Should I Have a Birth Attendant or Not?

Whether you want a birth attendant or not is an individual preference. Different women react differently to having other people in the room during birth. Some women feel that the act of conceiving a baby took place in private, and giving birth to that baby should be private also. Other women don’t care, and think they want all the attendants they can get. During my first birth, I willingly handed myself over to caregivers, thinking they they would take care of everything and that would make it easier, but it did not, it only made birthing harder in my case. For my second birth, I chose to remain in control of my birth experience and did not rely on caregivers. For me, that was the right choice.


Today, women have the choice to birth with a doctor, certified nurse-midwife, direct entry midwife, doula, with their partner or other family members, or totally unassisted. To learn about unassisted birth and why that might be the right choice for you, visit my friend Laura Stanley’s Unassisted Childbirth website. She also has a book by the same name detailing her four unassisted births. Check it out!


According to MANA (Midwives Alliance of North America) the definition of a midwife is “midwife is a person who has successfully completed a midwifery education programme that is duly recognized in the country where it is located and that is based on the ICM Essential Competencies for Basic Midwifery Practice and the framework of the ICM Global Standards for Midwifery Education; who has acquired the requisite qualifications to be registered and/or legally licensed to practice midwifery and use the title ‘midwife’; and who demonstrates competency in the practice of midwifery.” However, direct entry midwives may have received training that does not fit this description which involves an apprenticeship program where they train directly under a practicing midwife. There are many avenues to training.

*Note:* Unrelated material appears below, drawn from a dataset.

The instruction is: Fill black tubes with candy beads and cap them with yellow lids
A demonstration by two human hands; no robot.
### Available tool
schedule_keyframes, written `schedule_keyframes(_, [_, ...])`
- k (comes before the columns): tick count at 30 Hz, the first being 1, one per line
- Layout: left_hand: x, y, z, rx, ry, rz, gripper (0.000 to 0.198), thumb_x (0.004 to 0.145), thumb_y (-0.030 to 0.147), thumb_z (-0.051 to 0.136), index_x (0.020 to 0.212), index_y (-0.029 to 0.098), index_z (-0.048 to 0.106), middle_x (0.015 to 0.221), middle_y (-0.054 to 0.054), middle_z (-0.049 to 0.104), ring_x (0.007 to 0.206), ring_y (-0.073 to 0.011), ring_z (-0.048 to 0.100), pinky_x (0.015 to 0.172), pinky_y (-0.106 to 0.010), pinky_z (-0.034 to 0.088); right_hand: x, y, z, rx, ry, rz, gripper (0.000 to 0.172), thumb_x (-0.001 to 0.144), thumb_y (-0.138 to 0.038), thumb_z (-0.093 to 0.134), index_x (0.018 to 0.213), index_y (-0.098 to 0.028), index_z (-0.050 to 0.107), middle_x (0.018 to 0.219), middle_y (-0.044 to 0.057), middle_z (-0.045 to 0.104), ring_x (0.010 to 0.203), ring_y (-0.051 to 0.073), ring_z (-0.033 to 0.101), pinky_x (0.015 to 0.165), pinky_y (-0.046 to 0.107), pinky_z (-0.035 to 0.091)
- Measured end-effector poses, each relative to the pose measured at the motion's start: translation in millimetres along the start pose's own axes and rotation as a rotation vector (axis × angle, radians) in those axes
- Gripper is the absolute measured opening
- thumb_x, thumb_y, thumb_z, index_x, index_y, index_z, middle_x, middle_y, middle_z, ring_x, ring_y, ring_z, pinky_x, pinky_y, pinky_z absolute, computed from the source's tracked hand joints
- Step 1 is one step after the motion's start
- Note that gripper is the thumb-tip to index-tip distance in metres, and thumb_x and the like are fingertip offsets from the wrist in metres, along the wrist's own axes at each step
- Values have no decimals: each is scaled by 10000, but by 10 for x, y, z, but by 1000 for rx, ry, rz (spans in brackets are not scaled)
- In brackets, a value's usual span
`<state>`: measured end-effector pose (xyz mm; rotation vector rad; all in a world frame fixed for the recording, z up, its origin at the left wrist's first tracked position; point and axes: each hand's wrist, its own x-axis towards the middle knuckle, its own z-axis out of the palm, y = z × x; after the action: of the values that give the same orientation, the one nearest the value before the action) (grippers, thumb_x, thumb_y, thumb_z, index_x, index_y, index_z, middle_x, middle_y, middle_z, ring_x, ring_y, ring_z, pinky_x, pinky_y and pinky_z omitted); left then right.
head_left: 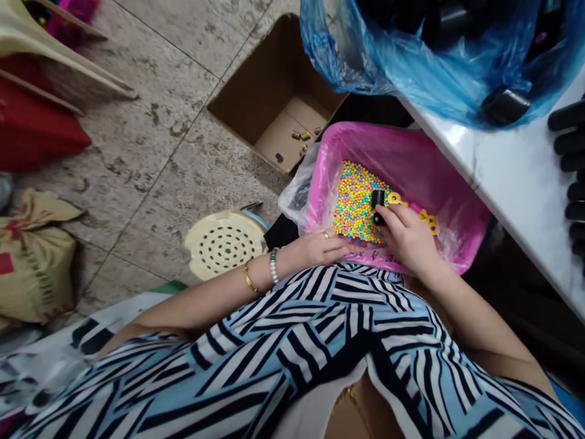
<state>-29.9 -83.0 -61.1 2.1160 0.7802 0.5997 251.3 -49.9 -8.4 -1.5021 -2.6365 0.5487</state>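
Note:
A pink plastic basin (402,137), lined with clear plastic, sits against my front. Many small round beads (356,195) in yellow, pink and blue lie in it, with several yellow ring-shaped pieces (428,221) beside them. My right hand (409,238) reaches into the basin, its fingertips closed on a small black cylinder (378,198) just over the beads. A dark end with a pink spot shows by the fingertips; I cannot tell whether it is a separate piece. My left hand (322,247) rests at the basin's near left rim, fingers stretched out, holding nothing.
A cardboard box (274,79) with several small metallic pieces stands beyond the basin. On the white table (484,158) at right are a blue plastic bag (411,73) of black pieces and a row of black cylinders (571,143). A perforated cream stool (226,244) stands left.

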Motion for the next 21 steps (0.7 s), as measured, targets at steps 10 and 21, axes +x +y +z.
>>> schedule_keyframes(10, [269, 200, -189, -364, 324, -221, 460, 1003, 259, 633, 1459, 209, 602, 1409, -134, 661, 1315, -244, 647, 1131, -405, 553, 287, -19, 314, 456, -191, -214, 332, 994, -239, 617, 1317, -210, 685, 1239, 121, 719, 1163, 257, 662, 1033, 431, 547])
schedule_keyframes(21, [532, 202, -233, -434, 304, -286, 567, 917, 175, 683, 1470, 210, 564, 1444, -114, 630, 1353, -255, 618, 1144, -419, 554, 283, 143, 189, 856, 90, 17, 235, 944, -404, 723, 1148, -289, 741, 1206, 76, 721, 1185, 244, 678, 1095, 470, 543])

You must decide what your approach to birth will be. Some women feel that birth has become too medicalized. They feel that hospitals are for sick people, and pregnancy and birth are not sicknesses, so why would they want to give birth there? They feel that using a doctor or certified nurse-midwife might expose them to more medical intervention than they want, so they opt for a direct entry midwife or unassisted birth. You have to decide how much intervention you are comfortable with, and to do that you must educate yourself.


Some of the interventions you may experience with a doctor or certified nurse-midwife are:

  • Prenatal Testing
  • Use of Doppler fetal heartbeat monitoring
  • Breaking waters or stripping membranes
  • Episiotomy
  • Epidurals
  • Induction of labor
  • Internal Fetal Monitoring
  • Forceps delivery
  • Vacuum suction delivery
  • Cesarean section
  • Unwanted cervical dilation checks
  • Early cord clamping and cutting
  • Mandatory lithotomy position for birth
  • Manual removal of the placenta
  • Mandatory separation from baby after birth
  • Baby given sugar water in nursery
  • Circumcision
  • PKU test
  • Baby eye drops
  • Newborn vaccinations


After you have educated yourself, interview all the potential caregivers. Find out about their background and training. Find out how many births they have done. Get references from previous patients if possible. In my case, we interviewed both naturopathic physicians and direct entry midwives. The midwife had done 600 births, and the naturopathic physician had only done 70. So we opted to go with experience over formal training. It was the right choice for us.